- MATERIALS PROVIDED -

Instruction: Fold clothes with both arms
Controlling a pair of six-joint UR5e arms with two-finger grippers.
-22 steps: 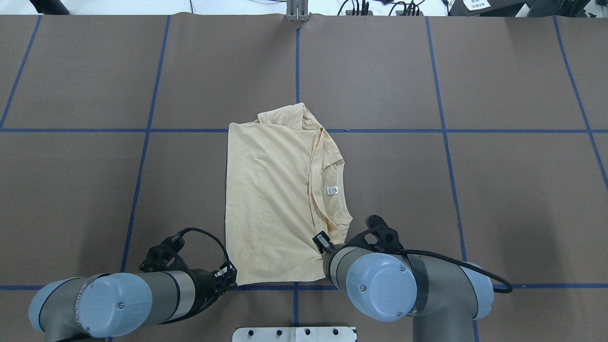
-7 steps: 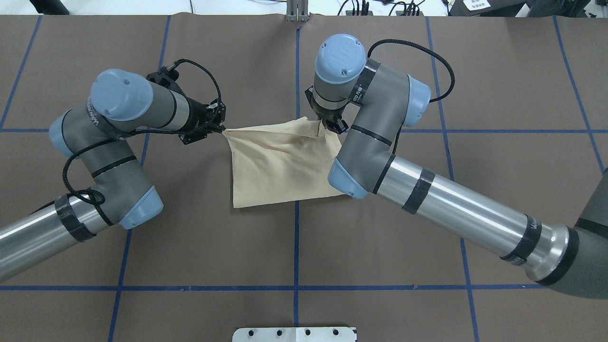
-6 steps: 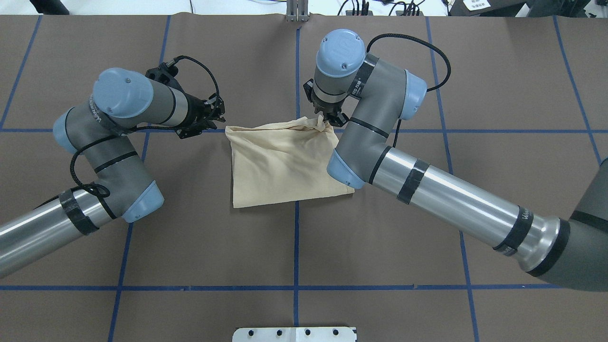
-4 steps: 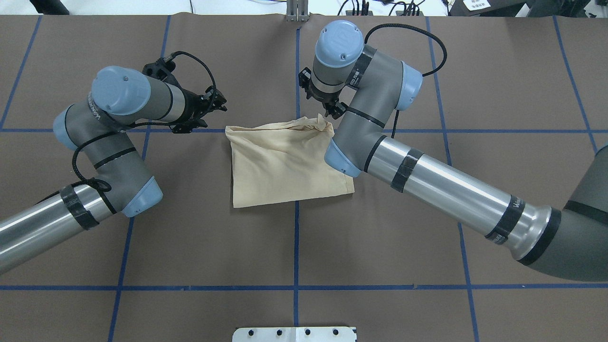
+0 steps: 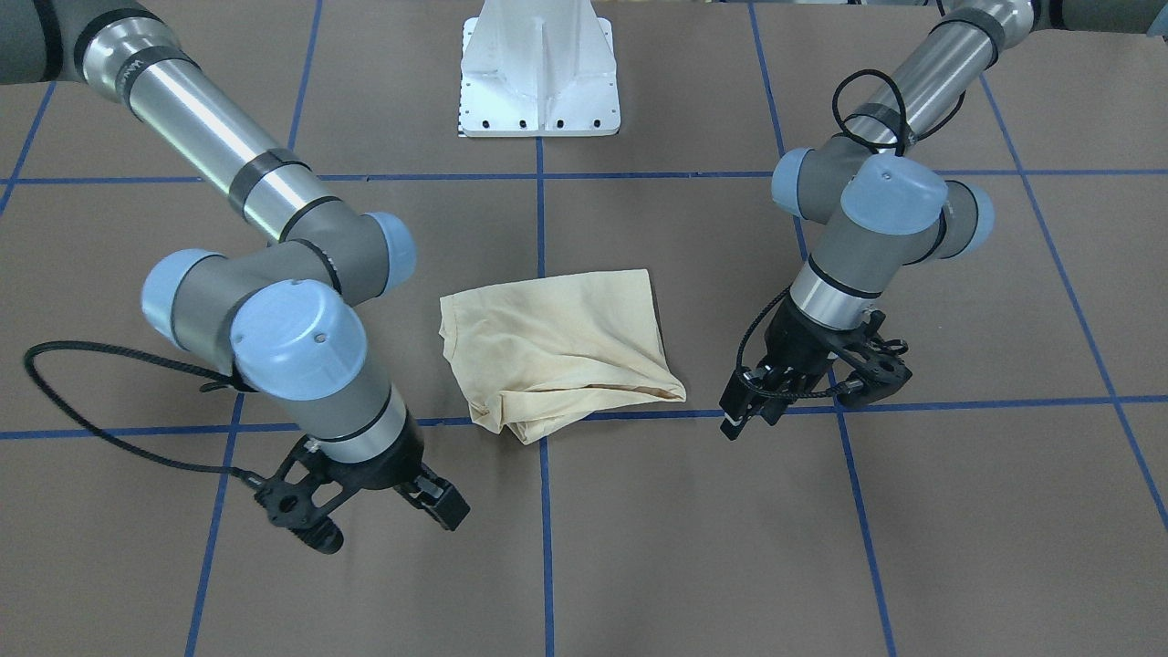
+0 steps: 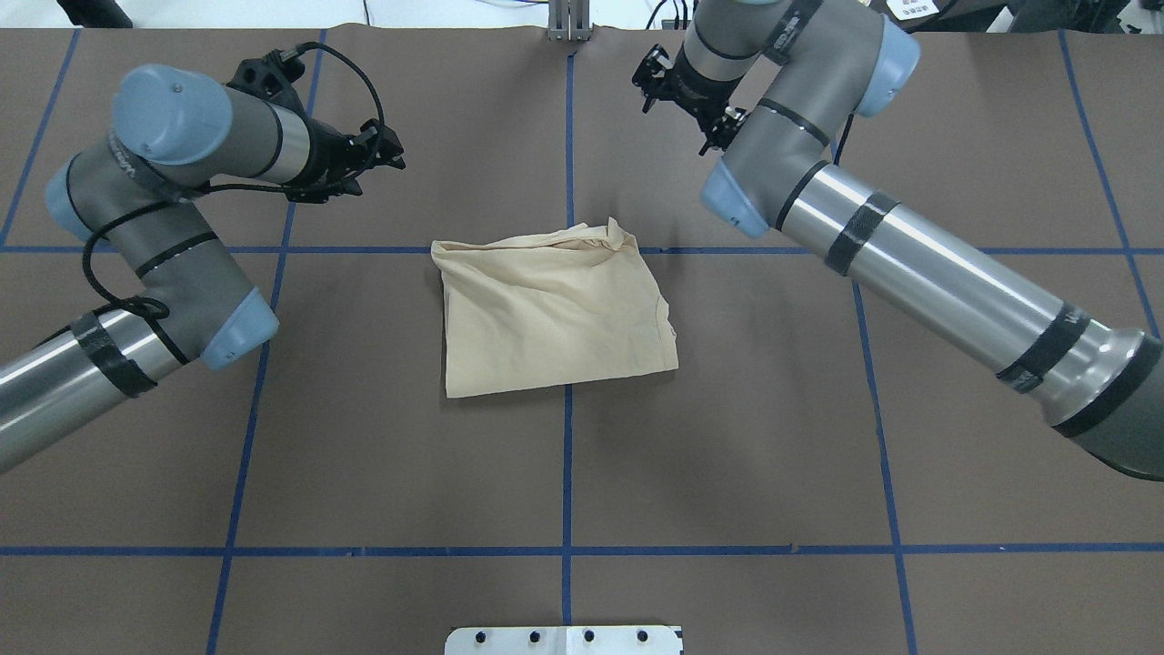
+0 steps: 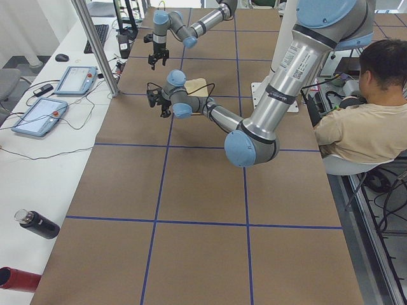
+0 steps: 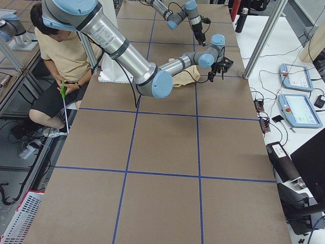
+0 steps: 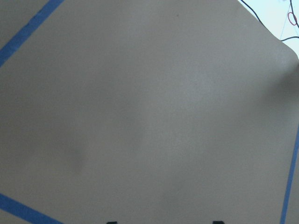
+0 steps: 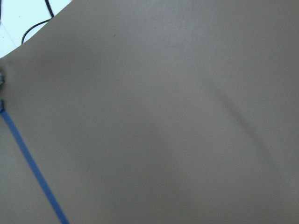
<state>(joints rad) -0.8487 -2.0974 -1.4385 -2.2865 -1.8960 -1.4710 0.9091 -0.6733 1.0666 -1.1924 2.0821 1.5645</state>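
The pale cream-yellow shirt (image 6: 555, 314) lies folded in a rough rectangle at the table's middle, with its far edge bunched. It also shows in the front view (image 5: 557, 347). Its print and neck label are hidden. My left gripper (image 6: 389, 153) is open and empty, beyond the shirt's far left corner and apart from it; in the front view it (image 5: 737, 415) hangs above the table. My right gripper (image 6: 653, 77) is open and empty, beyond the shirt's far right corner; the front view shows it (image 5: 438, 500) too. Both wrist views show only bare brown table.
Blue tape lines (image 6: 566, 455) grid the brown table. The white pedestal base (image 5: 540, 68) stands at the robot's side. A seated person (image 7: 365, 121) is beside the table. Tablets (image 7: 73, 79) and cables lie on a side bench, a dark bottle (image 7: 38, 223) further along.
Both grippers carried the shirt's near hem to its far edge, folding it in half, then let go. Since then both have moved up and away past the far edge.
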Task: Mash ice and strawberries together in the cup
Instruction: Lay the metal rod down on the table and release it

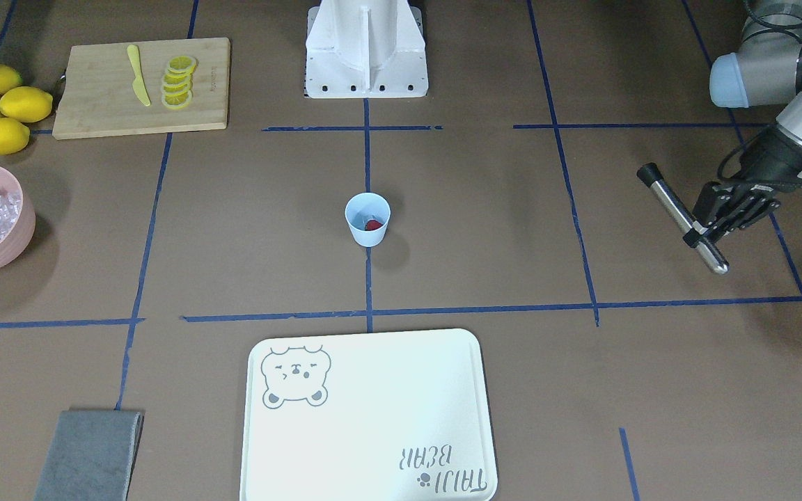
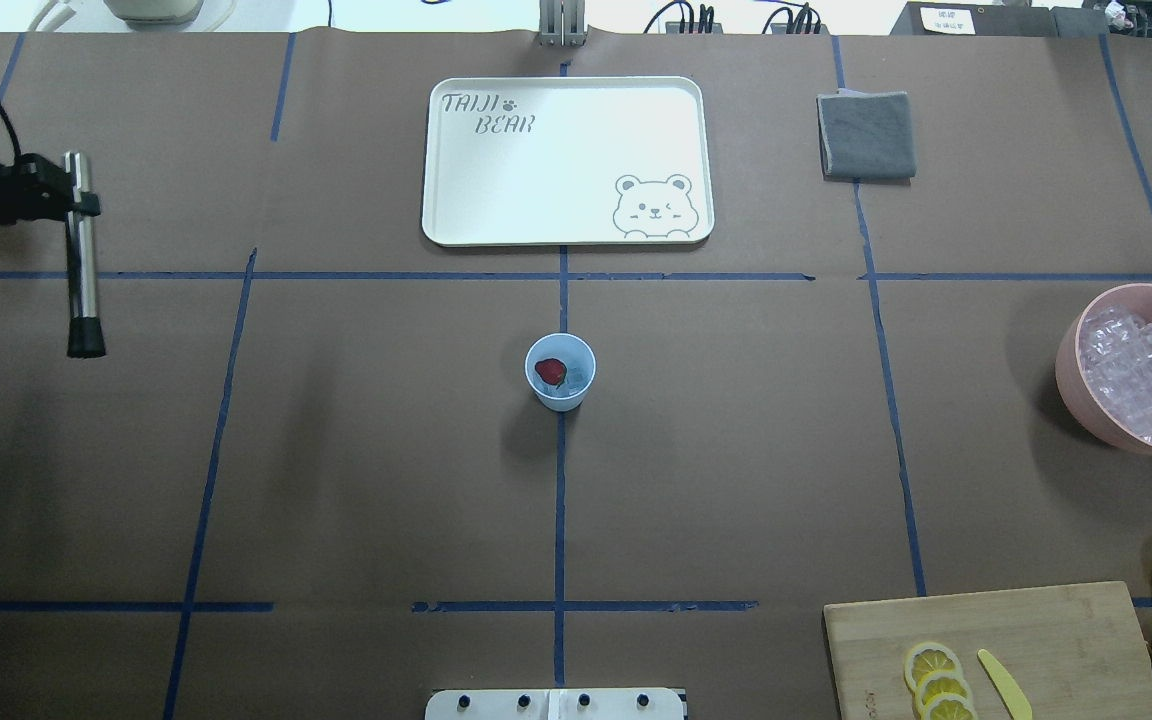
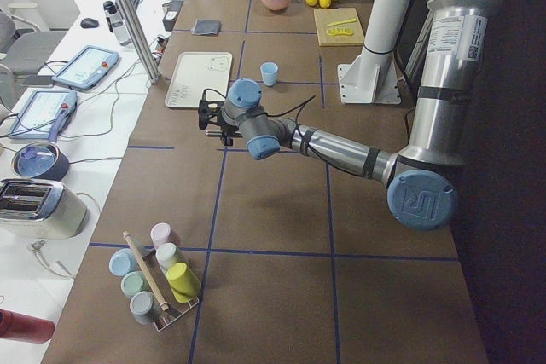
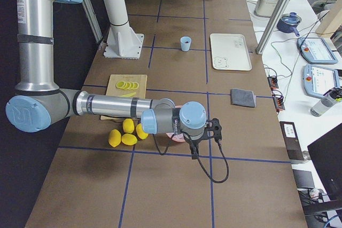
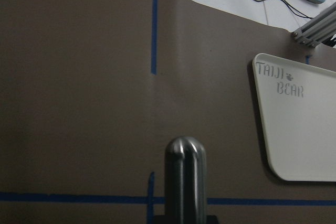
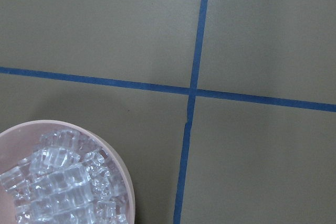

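Overhead exterior view, left to right: near the table's left edge the left gripper (image 2: 76, 205) pinches a steel muddler (image 2: 83, 270). It lies roughly level, long axis far-to-near, black end toward the robot. At the table's centre the cup (image 2: 561, 402) stands upright, mouth up, holding 1 strawberry (image 2: 550, 372) and faint ice (image 2: 576, 381). By the right edge, near a pink bowl (image 2: 1068, 360), the right gripper (image 4: 214, 127) hangs; I cannot tell its fingers' state. Best swing the muddler vertical, black end down, centre it over the rim, and press straight so the cup doesn't tip.
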Robot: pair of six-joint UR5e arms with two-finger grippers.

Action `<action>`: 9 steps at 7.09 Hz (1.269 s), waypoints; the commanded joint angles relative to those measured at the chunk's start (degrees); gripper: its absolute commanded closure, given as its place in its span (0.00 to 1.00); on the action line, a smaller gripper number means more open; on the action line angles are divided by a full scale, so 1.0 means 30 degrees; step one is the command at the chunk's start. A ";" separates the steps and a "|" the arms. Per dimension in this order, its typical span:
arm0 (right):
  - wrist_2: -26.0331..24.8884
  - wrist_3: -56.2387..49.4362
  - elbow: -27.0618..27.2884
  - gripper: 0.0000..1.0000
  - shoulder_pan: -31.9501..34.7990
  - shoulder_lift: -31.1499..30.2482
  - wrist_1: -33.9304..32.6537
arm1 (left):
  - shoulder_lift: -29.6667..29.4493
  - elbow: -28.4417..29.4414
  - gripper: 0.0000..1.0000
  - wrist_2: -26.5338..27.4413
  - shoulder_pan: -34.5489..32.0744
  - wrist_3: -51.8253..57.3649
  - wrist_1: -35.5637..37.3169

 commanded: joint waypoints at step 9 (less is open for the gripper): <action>-0.0335 0.0007 0.0160 0.01 -0.0011 0.0205 0.0128 | 0.2437 0.2685 1.00 0.2101 0.0285 1.0212 0.6206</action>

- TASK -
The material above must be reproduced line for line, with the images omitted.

- RESPONSE TO THIS EXERCISE -
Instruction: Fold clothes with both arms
Controlling a pair of six-joint UR5e arms with two-finger grippers.
-22 steps: 
-7 steps: 
-6 steps: 
-4 steps: 
+0 steps: 
+0 steps: 
+0 steps: 
+0 steps: 
+0 steps: 
+0 steps: 
<state>(joints rad) -0.8487 -2.0974 -1.4385 -2.2865 -1.8960 -1.4710 0.9091 -0.6733 1.0666 -1.1924 2.0821 1.5645</state>
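The pale cream-yellow shirt (image 6: 555, 314) lies folded in a rough rectangle at the table's middle, with its far edge bunched. It also shows in the front view (image 5: 557, 347). Its print and neck label are hidden. My left gripper (image 6: 389, 153) is open and empty, beyond the shirt's far left corner and apart from it; in the front view it (image 5: 737, 415) hangs above the table. My right gripper (image 6: 653, 77) is open and empty, beyond the shirt's far right corner; the front view shows it (image 5: 438, 500) too. Both wrist views show only bare brown table.
Blue tape lines (image 6: 566, 455) grid the brown table. The white pedestal base (image 5: 540, 68) stands at the robot's side. A seated person (image 7: 365, 121) is beside the table. Tablets (image 7: 73, 79) and cables lie on a side bench, a dark bottle (image 7: 38, 223) further along.
Both grippers carried the shirt's near hem to its far edge, folding it in half, then let go. Since then both have moved up and away past the far edge.
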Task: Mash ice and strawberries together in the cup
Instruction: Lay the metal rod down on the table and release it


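Overhead exterior view, left to right: near the table's left edge the left gripper (image 2: 76, 205) pinches a steel muddler (image 2: 83, 270). It lies roughly level, long axis far-to-near, black end toward the robot. At the table's centre the cup (image 2: 561, 402) stands upright, mouth up, holding 1 strawberry (image 2: 550, 372) and faint ice (image 2: 576, 381). By the right edge, near a pink bowl (image 2: 1068, 360), the right gripper (image 4: 214, 127) hangs; I cannot tell its fingers' state. Best swing the muddler vertical, black end down, centre it over the rim, and press straight so the cup doesn't tip.
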Robot: pair of six-joint UR5e arms with two-finger grippers.

Action `<action>`: 9 steps at 7.09 Hz (1.269 s), waypoints; the commanded joint angles relative to those measured at the chunk's start (degrees); gripper: its absolute commanded closure, given as its place in its span (0.00 to 1.00); on the action line, a smaller gripper number means more open; on the action line angles are divided by a full scale, so 1.0 means 30 degrees; step one is the command at the chunk's start. A ";" separates the steps and a "|" the arms. Per dimension in this order, its typical span:
arm0 (right):
  - wrist_2: -26.0331..24.8884
  - wrist_3: -56.2387..49.4362
  - elbow: -27.0618..27.2884
  - gripper: 0.0000..1.0000
  - shoulder_pan: -31.9501..34.7990
  - shoulder_lift: -31.1499..30.2482
  - wrist_1: -33.9304..32.6537
arm1 (left):
  - shoulder_lift: -29.6667..29.4493
  - elbow: -28.4417..29.4414
  - gripper: 0.0000..1.0000
  - wrist_2: -26.5338..27.4413
  - shoulder_pan: -34.5489..32.0744
  - wrist_3: -51.8253..57.3649
  - wrist_1: -35.5637..37.3169

 commanded: joint waypoints at step 9 (less is open for the gripper): <action>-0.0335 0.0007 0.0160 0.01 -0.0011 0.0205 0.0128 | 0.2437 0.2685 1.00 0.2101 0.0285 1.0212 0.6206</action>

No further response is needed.